=== Instructions to follow ===
Look through the material below and count the lines with the string "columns". Report only the count.

=== Dataset excerpts ===
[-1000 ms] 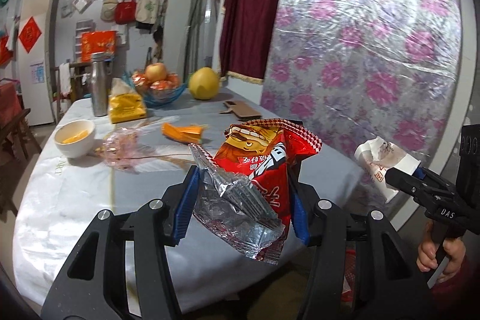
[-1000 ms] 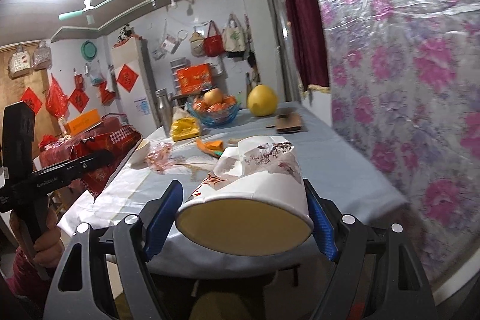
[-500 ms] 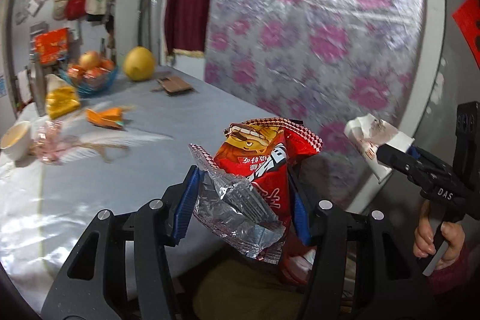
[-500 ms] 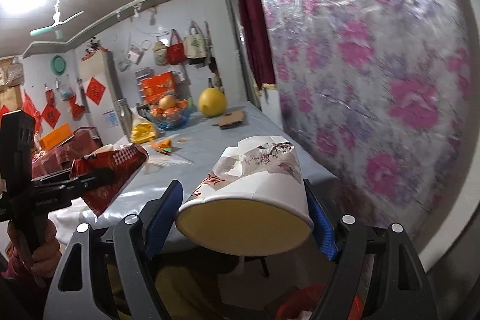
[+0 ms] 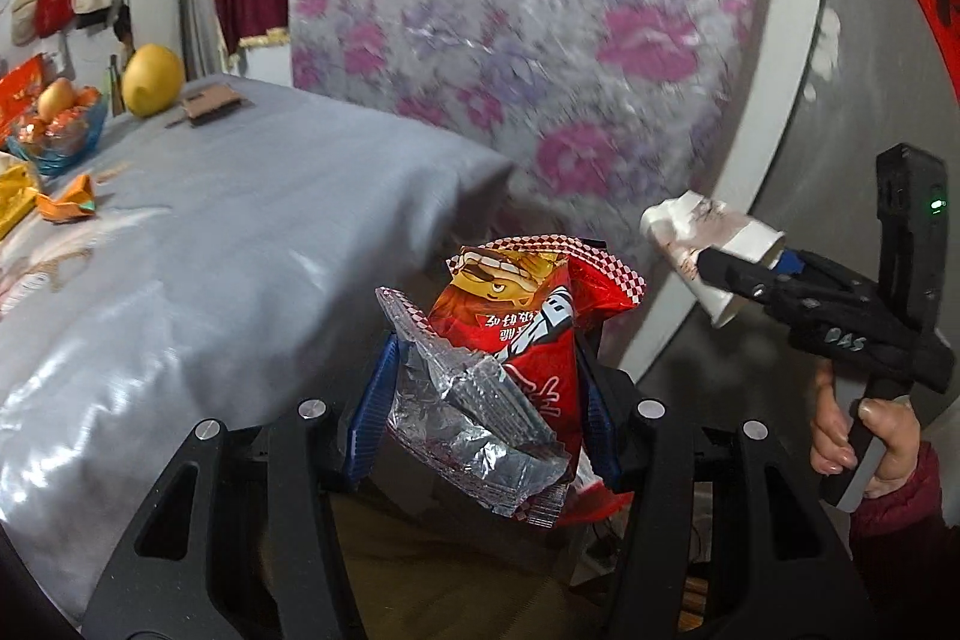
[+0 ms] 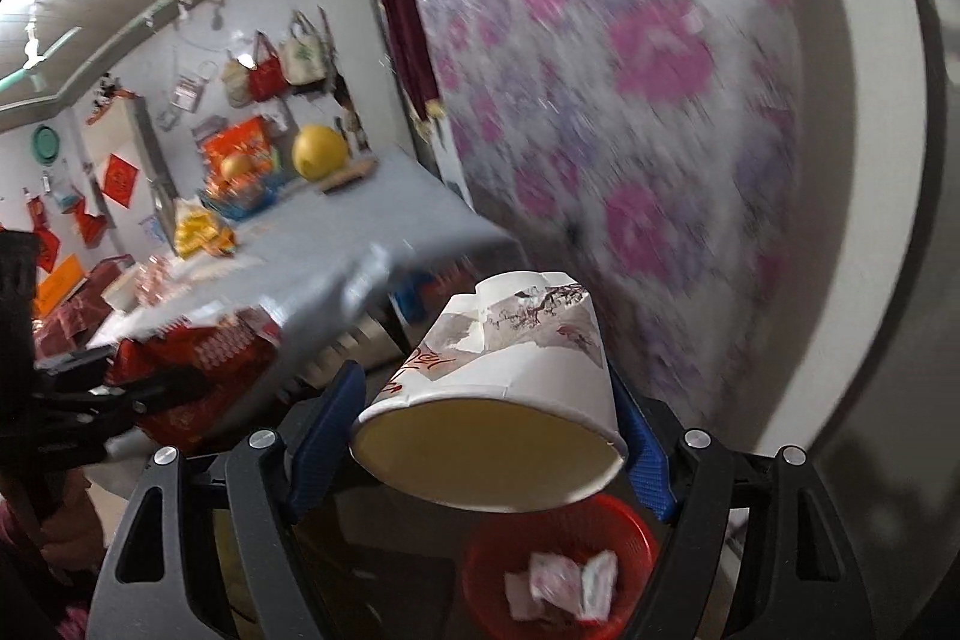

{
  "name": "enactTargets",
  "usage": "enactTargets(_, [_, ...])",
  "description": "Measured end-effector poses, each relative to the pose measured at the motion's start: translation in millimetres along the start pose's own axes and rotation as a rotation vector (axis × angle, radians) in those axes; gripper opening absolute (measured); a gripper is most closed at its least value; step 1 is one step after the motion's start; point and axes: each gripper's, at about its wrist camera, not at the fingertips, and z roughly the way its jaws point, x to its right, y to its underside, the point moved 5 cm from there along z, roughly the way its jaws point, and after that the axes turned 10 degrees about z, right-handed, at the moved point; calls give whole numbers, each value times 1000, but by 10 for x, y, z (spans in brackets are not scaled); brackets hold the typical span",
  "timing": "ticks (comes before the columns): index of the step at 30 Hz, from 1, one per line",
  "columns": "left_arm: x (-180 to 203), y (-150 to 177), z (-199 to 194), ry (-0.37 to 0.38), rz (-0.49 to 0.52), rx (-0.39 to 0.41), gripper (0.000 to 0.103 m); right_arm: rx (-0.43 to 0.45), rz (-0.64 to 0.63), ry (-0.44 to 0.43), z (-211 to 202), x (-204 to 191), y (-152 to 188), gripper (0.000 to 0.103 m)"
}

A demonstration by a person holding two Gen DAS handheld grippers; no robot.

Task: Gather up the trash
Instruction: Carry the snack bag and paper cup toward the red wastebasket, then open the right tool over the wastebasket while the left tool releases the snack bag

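Below your right gripper (image 6: 483,445), near the floor, sits a red waste basket (image 6: 624,526) with scraps inside. Its fingers clamp a crumpled paper cup (image 6: 510,382); your left gripper (image 5: 480,421) pinches a red snack wrapper (image 5: 510,340) off the table's (image 5: 240,232) right edge. Centre each piece over the basket before you let go.

A table (image 5: 252,232) under a pale grey cloth carries a yellow pomelo (image 5: 153,80), a blue glass fruit bowl (image 5: 57,142), a brown wallet (image 5: 210,104) and an orange wrapper (image 5: 66,206).
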Motion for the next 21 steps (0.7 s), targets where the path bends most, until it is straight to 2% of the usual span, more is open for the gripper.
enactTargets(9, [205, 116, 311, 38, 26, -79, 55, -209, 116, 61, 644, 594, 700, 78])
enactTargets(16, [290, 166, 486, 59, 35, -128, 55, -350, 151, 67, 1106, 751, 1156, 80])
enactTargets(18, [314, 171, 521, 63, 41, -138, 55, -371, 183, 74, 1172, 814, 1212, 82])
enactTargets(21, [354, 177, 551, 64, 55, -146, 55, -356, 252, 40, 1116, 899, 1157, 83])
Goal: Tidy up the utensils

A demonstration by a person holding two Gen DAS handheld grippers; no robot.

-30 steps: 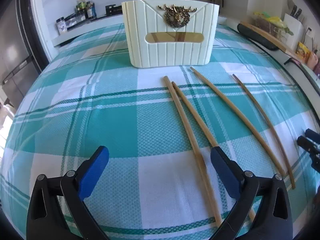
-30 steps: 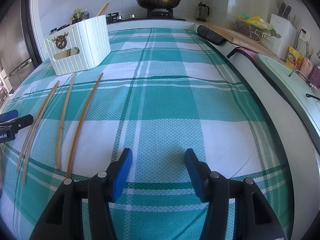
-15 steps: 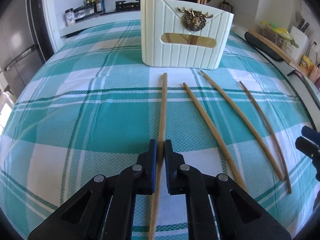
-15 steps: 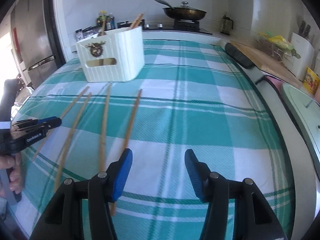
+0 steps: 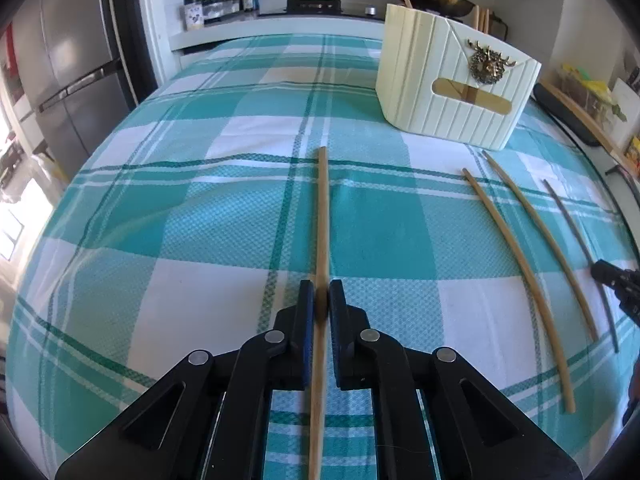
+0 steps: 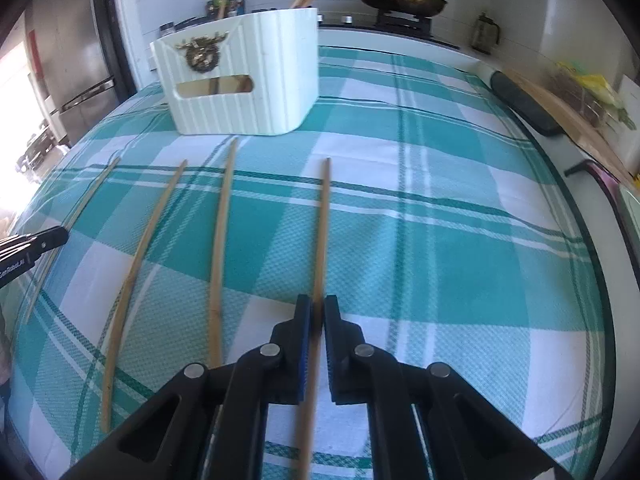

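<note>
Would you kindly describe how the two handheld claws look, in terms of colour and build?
Both match: the left claw and right claw have glossy black plastic linkage arms with triangular cut-outs, round silver rivets at the pivots, and flat blue pads on the fingers. No cables or sleeves are visible.

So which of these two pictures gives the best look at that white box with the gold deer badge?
The right wrist view. The white box sits nearer and larger there, showing its badge, handle slot, one side and chopsticks poking out. The left wrist view shows the box too, but off to the right and more distorted.
</note>
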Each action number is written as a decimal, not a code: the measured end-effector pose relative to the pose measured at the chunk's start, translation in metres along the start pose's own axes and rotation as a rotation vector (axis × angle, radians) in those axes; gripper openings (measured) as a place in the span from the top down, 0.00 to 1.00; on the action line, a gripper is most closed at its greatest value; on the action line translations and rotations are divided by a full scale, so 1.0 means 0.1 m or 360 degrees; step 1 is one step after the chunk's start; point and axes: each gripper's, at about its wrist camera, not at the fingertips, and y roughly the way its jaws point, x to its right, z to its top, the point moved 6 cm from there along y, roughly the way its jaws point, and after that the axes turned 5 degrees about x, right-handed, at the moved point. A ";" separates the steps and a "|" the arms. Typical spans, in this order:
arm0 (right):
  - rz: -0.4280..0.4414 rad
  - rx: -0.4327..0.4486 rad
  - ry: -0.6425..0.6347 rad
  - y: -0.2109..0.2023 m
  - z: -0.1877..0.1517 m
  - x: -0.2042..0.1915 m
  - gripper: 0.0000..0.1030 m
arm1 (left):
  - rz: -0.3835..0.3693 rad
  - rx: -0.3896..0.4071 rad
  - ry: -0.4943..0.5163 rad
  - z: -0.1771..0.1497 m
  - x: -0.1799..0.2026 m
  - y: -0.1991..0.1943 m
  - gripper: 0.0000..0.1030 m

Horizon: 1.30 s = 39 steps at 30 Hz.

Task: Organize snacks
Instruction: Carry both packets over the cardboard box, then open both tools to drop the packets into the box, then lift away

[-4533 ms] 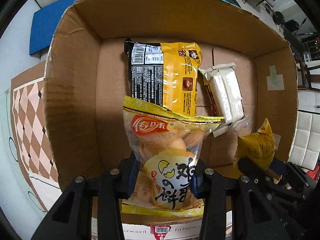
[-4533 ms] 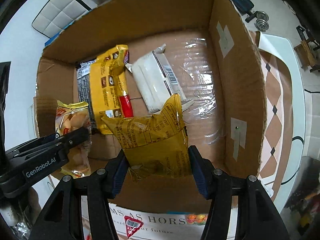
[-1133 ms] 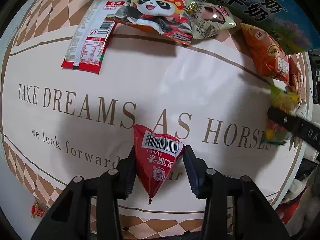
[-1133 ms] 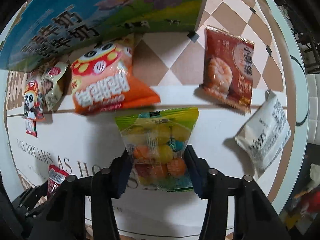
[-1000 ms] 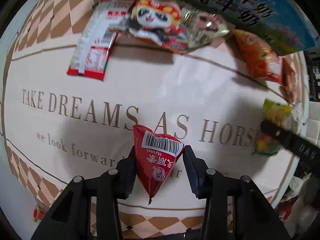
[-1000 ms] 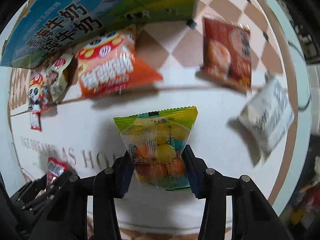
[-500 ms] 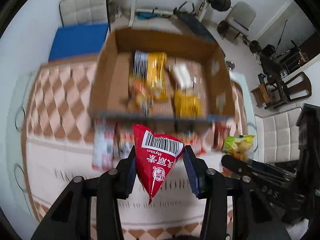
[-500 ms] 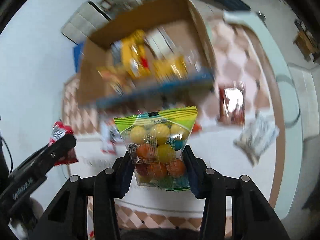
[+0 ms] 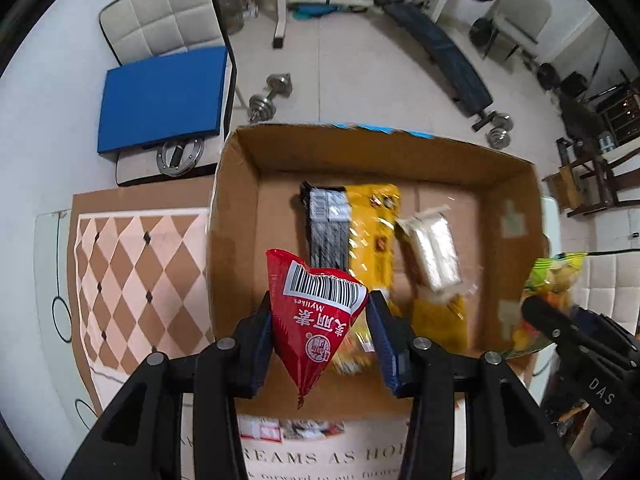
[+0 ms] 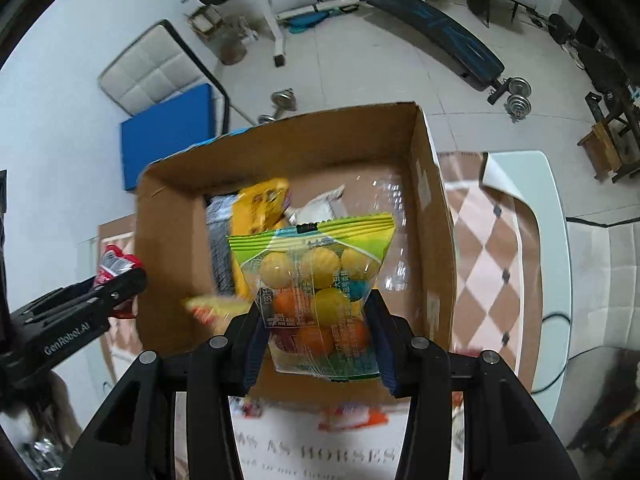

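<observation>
My left gripper (image 9: 318,330) is shut on a red triangular snack packet (image 9: 316,312) and holds it above the near edge of an open cardboard box (image 9: 236,240). My right gripper (image 10: 316,336) is shut on a clear bag of coloured candy balls (image 10: 318,292) with a green top, also above the box's near edge (image 10: 168,264). Inside the box lie a yellow and black packet (image 9: 352,232), a white wrapped bar (image 9: 434,254) and a yellow bag (image 9: 440,320). Each gripper shows in the other's view: the right (image 9: 560,328), the left (image 10: 104,292).
The box stands on a table with a checkered cloth (image 9: 136,272) and a printed mat (image 9: 316,456). Several snack packets (image 10: 352,418) lie on the mat just in front of the box. Beyond the table are a chair with a blue cushion (image 9: 160,92) and gym gear (image 9: 436,56).
Both grippers have lifted their packets from the mat and risen, moving forward toward the box. The box now fills the middle of both views, seen from above.
</observation>
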 end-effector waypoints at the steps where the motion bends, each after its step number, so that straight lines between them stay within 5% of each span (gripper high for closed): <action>1: -0.0030 -0.0016 -0.0001 0.10 0.07 0.02 0.52 | 0.0009 -0.0017 -0.0001 0.06 -0.02 0.07 0.60; 15: -0.0209 -0.0152 0.0012 0.92 0.60 0.25 0.51 | 0.0112 -0.0247 0.0032 0.53 -0.15 0.74 0.57; 17: -0.0223 -0.0186 0.0003 0.97 0.62 0.26 0.39 | 0.0133 -0.0282 0.0008 0.54 -0.17 0.78 0.56; 18: -0.0240 -0.0176 -0.0010 0.97 0.64 0.26 0.19 | 0.0143 -0.0289 0.0011 0.55 -0.16 0.80 0.55; 19: -0.0245 -0.0159 -0.0020 0.97 0.66 0.25 0.12 | 0.0155 -0.0293 0.0011 0.57 -0.16 0.82 0.48; 22: -0.0225 -0.0169 -0.0023 0.95 0.67 0.24 0.12 | 0.0155 -0.0268 -0.0002 0.60 -0.15 0.82 0.22; 31: -0.0197 -0.0192 -0.0031 0.88 0.59 0.20 0.11 | 0.0099 -0.0252 -0.0037 0.53 -0.10 0.78 0.22; 39: -0.0209 -0.0104 -0.0104 0.68 0.29 0.14 0.11 | 0.0057 -0.0103 -0.0026 0.22 -0.01 0.57 0.22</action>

=== Solution ===
2